В забегаловке у Фатимы к вечеру народу всегда прибавлялось. Кто-то уже закончил свой рабочий день, кто-то собирался с силами перед вечерними похождениями, кому-то просто некуда было себя деть. Но два свободных местечка все-таки нашлись, и, только усевшись у стены, Михась и Алик обратили внимание, что за одним с ними столиком сидит мужик, который когда-то угостил их пивом, но об их долге не напоминал, как говорится, ни взглядом, ни звуком, ни словом.
– Привет, – кивнул Михась.
– Привет, – ответил Епихин с полным равнодушием, – все его внимание было направлено на Фатиму, которая именно в этот момент наливала пиво, похоже, как раз ему.
– Сдается мне, что мы с другом задолжали тебе за пиво? – спросил Михась.
– За пиво? – удивился Епихин.
– Ну да... Как-то мы с Аликом обнищали, а жажда все не кончалась... И ты нам по кружке заказал... Было?
– Вроде было, – Епихин пожал плечами.
– Могу рассчитаться, – Михась полез в карман за деньгами.
– Если без напряга – рассчитайся, – усмехнулся Епихин. – Если из последних сил, то не торопись.
– Мы сегодня маленько разбогатели, поэтому никакого напряга нет, – Михась положил на столик сто пятьдесят рублей, три по полсотни.
– Вроде многовато, – Епихин вскинул брови.

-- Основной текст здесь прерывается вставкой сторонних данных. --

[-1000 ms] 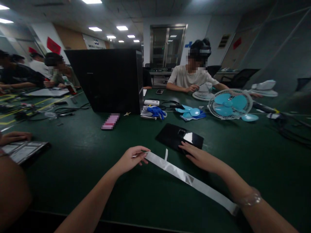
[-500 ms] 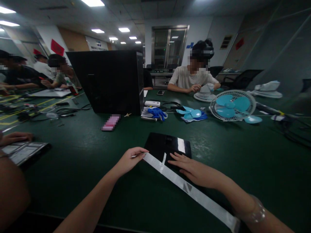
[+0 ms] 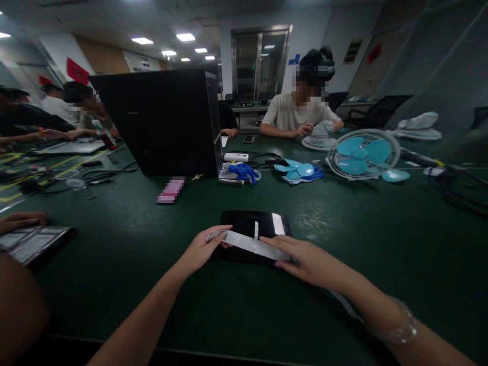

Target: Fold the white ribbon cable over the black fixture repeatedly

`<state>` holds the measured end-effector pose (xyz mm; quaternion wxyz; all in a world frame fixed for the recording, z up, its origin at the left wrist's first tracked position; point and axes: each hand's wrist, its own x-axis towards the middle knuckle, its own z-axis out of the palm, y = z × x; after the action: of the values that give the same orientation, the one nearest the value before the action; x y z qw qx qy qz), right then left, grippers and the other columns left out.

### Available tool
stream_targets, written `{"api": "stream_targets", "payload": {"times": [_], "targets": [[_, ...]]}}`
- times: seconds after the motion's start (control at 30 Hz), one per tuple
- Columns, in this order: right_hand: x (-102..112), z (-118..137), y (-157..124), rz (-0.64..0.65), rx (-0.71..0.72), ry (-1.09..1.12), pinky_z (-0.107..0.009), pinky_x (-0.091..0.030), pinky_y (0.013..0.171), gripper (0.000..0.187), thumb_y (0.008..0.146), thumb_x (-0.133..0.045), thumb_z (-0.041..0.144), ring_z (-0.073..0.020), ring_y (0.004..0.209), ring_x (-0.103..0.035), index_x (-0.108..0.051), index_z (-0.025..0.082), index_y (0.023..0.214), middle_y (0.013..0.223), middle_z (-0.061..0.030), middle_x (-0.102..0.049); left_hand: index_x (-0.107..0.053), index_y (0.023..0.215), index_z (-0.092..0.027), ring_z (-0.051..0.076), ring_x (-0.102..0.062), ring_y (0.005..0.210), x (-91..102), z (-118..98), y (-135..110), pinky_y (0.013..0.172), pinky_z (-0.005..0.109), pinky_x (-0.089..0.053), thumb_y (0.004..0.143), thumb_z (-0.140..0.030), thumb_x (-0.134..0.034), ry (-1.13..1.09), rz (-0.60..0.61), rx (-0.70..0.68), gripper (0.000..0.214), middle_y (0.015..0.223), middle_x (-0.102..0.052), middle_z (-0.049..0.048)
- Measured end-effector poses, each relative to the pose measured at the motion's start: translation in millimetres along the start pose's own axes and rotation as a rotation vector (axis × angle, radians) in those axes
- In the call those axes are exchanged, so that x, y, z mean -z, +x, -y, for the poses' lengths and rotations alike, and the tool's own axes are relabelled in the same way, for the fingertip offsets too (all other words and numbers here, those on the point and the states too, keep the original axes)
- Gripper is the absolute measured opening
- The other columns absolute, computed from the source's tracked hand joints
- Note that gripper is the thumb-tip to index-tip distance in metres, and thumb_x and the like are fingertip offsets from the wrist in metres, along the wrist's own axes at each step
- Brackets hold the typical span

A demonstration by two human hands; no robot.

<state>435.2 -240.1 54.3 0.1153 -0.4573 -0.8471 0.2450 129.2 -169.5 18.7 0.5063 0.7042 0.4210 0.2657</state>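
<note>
A flat light-grey ribbon cable [image 3: 244, 241] with fine lengthwise lines and a small white tab stretches between my hands. My left hand [image 3: 201, 250] pinches its left end between thumb and fingers. Farther along, my right hand [image 3: 310, 260] grips the cable, thumb below and fingers above. The rest of it runs under my right forearm, mostly hidden. Just behind and beneath the cable lies a flat black case [image 3: 236, 219] with a white label [image 3: 281, 224]. My hands partly cover its near side.
A black computer tower [image 3: 160, 122] stands behind to the left, with a pink phone [image 3: 171, 190] before it. Blue gloves [image 3: 244, 173], light-blue fan blades [image 3: 295, 169] and a caged fan [image 3: 362, 154] lie farther back. Across the table sits a person [image 3: 301, 114]; another's hand [image 3: 26, 219] is at left.
My right hand has gone from lying spread on the black case to gripping the cable. The cable has swung closer to level across the case. The view has shifted slightly.
</note>
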Motion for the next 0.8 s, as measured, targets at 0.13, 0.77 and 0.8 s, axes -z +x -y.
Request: {"api": "stream_targets", "payload": {"times": [0.13,0.77,0.8], "targets": [[-1,-8,1,-0.056,0.045,-0.207,-0.04,-0.052,0.086,0.057,0.093,-0.039,0.016,-0.0206,0.102,-0.061,-0.042,0.041,0.145,0.133,-0.0036,-0.053,-0.063,0.122,-0.021,0.022,-0.063,0.102,0.4,-4,-3,0.089,0.034,-0.047,0.095,-0.039,-0.046,0.132,-0.005,0.018,0.037,0.109,-0.07,0.0056],[8,-23,-10,0.009,-0.108,-0.25,-0.038,-0.054,0.077,0.057,0.087,-0.045,0.02,-0.0198,0.087,-0.064,-0.048,0.036,0.142,0.122,-0.0061,-0.06,-0.073,0.096,-0.026,0.028,-0.062,0.1,2.9,-4,-2,0.083,0.039,-0.045,0.084,-0.039,-0.058,0.527,-0.183,0.062,0.023,0.106,-0.071,0.0048],[12,-26,-13,0.01,-0.142,-0.241,-0.038,-0.054,0.077,0.058,0.087,-0.045,0.02,-0.0201,0.087,-0.065,-0.048,0.037,0.142,0.121,-0.0056,-0.062,-0.073,0.096,-0.026,0.028,-0.062,0.1,2.8,-4,-2,0.083,0.038,-0.045,0.084,-0.039,-0.059,0.53,-0.176,0.064,0.022,0.105,-0.071,0.0047]]}}
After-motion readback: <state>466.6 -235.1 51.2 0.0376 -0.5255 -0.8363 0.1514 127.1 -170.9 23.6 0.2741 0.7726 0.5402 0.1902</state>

– Нет, мужик, в самый раз. Две кружки должок, и одна премиальная, за долготерпение.
– Ну раз так, то не возражаю, – Епихин сунул деньги во внутренний карман пиджака и снова уставился на Фатиму, потеряв к соседям по столику всякий интерес – здесь не принято было болтать подолгу, затевать беседы, споры, решать мировые проблемы или рассказывать анекдоты. Можно было поздороваться, кивнуть друг дружке, подвинуть картонный кружок для пива или, наоборот, отодвинуть свой, чтобы не мешал.
– Деньга подвалила, представляешь! – Михась не мог сдержать клокотавшего возбуждения и даже сам не заметил, как выплеснулись из него эти слова, вовсе необязательные слова, сосед по столу не высказывал никакого желания продолжить разговор.
– Бывает, – Епихин отхлебнул глоток из принесенной Фатимой кружки. – По-разному бывает.
– Причем совершенно неожиданно, можно сказать с неба свалились! – не унимался Михась.
– А снилось что? – спросил Епихин.
– Снилось?! – Михась некоторое время пытался понять вопрос, потом взгляд его устремился в прошедшую ночь, и вдруг лицо осветилось улыбкой. – Какашки снились.
– Все правильно, – кивнул Епихин. – Какашки всегда к деньгам.